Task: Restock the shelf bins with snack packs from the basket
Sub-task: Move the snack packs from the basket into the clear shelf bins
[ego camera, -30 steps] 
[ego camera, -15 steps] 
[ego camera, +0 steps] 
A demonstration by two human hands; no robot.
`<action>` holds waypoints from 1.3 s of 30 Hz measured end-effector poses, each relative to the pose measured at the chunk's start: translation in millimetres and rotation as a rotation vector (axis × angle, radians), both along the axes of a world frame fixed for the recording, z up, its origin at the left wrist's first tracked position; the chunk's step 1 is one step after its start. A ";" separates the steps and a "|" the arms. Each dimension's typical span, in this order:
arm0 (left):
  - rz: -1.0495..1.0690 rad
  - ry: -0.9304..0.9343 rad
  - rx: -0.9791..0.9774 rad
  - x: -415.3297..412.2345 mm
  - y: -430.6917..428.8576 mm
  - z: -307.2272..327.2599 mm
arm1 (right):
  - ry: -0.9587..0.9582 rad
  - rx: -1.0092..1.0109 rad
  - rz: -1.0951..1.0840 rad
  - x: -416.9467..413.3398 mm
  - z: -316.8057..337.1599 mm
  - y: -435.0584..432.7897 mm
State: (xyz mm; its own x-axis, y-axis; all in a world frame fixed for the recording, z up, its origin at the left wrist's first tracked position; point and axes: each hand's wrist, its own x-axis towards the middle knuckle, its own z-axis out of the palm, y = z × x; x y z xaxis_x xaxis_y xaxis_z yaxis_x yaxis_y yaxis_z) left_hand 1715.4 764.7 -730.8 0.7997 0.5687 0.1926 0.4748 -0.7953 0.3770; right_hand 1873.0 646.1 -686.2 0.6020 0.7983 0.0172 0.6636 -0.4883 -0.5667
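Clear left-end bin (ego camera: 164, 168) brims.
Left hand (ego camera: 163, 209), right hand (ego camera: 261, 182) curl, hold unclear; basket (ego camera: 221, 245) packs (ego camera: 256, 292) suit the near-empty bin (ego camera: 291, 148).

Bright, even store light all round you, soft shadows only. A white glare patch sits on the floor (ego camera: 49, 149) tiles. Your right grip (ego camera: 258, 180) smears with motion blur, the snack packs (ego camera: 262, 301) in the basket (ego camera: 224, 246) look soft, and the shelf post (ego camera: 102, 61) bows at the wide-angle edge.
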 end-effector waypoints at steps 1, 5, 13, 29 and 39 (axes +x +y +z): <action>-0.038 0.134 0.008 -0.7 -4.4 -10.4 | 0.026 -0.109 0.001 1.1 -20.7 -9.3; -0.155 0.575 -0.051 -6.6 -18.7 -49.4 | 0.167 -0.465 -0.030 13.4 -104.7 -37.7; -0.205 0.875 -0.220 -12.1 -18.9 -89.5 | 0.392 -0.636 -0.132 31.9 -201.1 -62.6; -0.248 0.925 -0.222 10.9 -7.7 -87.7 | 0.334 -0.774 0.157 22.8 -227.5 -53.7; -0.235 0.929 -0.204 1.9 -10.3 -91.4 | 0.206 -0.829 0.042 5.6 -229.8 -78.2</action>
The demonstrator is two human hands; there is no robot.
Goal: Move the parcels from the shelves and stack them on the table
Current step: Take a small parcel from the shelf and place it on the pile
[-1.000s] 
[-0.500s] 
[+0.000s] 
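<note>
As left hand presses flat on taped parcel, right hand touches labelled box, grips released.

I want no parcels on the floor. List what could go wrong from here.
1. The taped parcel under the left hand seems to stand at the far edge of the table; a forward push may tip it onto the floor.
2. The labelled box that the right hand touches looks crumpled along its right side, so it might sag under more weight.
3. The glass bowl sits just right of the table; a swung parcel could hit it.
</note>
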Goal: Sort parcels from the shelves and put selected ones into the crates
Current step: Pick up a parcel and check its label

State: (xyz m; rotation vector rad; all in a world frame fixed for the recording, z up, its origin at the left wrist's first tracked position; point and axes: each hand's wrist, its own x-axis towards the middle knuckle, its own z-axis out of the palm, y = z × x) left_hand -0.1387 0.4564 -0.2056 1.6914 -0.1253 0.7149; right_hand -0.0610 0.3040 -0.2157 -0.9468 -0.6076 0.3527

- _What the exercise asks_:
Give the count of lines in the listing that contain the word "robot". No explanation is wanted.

- _Response box_:
2